(Records from a dataset)
────────

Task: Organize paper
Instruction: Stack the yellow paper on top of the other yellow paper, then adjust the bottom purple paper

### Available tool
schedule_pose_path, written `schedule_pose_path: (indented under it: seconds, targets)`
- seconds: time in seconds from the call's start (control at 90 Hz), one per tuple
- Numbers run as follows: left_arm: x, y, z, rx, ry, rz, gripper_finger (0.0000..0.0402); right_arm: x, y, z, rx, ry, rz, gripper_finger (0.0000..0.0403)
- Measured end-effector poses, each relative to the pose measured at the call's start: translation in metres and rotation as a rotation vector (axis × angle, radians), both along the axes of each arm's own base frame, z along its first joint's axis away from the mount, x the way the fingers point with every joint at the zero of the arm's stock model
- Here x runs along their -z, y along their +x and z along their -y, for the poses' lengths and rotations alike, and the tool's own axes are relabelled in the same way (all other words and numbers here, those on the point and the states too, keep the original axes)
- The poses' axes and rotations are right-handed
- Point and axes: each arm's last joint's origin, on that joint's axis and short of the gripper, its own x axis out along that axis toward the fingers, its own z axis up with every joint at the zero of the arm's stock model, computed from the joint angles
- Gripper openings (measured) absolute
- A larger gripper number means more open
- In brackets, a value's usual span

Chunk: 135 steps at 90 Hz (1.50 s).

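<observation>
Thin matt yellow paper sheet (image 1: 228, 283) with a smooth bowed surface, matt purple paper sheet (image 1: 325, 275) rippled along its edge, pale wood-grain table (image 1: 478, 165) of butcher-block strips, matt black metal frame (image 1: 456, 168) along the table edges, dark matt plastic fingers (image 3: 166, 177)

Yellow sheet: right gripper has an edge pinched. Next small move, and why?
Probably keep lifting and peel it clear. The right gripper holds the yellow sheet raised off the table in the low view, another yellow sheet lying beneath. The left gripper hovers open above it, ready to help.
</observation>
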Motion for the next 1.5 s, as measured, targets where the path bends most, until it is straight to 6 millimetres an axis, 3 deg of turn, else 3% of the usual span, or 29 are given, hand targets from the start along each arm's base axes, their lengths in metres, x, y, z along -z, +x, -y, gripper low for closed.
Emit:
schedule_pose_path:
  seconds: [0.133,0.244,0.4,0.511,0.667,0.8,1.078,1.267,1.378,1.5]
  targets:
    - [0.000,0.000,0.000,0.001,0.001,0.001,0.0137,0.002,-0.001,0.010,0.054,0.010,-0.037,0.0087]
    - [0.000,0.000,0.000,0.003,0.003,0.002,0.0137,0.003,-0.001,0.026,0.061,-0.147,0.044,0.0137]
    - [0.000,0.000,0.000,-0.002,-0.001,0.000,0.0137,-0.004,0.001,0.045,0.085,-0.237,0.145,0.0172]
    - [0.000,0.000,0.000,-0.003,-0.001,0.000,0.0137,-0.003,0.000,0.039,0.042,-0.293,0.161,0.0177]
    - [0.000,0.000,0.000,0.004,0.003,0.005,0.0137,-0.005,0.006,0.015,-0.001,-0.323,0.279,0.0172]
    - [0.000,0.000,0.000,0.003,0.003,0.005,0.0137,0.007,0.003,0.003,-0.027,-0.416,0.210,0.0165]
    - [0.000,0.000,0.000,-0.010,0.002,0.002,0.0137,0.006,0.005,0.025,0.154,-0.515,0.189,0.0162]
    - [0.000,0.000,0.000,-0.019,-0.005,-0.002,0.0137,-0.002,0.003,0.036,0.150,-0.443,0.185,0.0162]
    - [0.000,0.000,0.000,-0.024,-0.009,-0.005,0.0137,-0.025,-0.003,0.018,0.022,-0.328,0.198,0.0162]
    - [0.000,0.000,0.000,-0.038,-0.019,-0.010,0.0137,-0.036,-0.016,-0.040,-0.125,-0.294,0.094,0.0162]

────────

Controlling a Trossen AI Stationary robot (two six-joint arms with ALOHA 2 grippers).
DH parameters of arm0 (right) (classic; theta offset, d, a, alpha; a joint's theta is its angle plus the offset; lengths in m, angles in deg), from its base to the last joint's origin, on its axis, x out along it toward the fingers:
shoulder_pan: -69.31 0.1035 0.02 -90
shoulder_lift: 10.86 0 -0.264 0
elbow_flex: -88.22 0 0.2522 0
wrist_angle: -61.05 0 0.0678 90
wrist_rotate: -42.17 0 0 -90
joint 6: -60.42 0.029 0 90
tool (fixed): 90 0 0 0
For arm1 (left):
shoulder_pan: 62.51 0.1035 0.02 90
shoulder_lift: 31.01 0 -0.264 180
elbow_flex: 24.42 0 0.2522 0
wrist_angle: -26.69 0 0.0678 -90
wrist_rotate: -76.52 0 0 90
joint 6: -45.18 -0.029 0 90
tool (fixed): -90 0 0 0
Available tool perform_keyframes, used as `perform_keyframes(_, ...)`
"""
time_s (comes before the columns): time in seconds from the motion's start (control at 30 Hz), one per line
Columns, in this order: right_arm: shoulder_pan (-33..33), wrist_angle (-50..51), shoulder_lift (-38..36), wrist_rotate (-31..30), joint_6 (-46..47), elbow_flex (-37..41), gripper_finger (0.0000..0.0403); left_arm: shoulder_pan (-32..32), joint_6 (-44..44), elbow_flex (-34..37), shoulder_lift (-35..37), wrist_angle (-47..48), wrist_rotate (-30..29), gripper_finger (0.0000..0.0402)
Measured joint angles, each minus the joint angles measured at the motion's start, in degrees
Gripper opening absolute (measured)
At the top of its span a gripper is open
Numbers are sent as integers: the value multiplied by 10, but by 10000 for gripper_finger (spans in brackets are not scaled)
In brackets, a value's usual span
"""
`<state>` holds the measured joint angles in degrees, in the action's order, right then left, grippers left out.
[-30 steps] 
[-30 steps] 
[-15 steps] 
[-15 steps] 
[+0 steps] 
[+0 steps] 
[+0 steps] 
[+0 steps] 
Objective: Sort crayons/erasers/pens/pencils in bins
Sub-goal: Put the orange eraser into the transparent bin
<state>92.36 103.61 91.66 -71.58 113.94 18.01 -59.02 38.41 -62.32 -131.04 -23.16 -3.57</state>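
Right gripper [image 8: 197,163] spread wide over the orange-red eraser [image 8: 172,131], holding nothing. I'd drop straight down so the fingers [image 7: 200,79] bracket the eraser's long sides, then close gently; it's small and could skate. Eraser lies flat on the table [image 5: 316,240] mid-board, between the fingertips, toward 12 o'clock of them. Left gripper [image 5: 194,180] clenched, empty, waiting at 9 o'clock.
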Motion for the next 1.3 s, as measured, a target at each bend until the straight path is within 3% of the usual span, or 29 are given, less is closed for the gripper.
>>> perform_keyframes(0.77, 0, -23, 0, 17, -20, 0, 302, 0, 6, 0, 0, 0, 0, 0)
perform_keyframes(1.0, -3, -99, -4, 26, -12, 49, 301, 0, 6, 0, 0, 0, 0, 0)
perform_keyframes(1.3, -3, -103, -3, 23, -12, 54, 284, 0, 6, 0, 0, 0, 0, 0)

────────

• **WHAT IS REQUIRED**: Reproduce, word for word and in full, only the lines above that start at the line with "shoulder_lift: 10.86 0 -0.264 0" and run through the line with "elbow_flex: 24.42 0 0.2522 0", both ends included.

• **EXPECTED OUTPUT**:
shoulder_lift: 10.86 0 -0.264 0
elbow_flex: -88.22 0 0.2522 0
wrist_angle: -61.05 0 0.0678 90
wrist_rotate: -42.17 0 0 -90
joint 6: -60.42 0.029 0 90
tool (fixed): 90 0 0 0
For arm1 (left):
shoulder_pan: 62.51 0.1035 0.02 90
shoulder_lift: 31.01 0 -0.264 180
elbow_flex: 24.42 0 0.2522 0

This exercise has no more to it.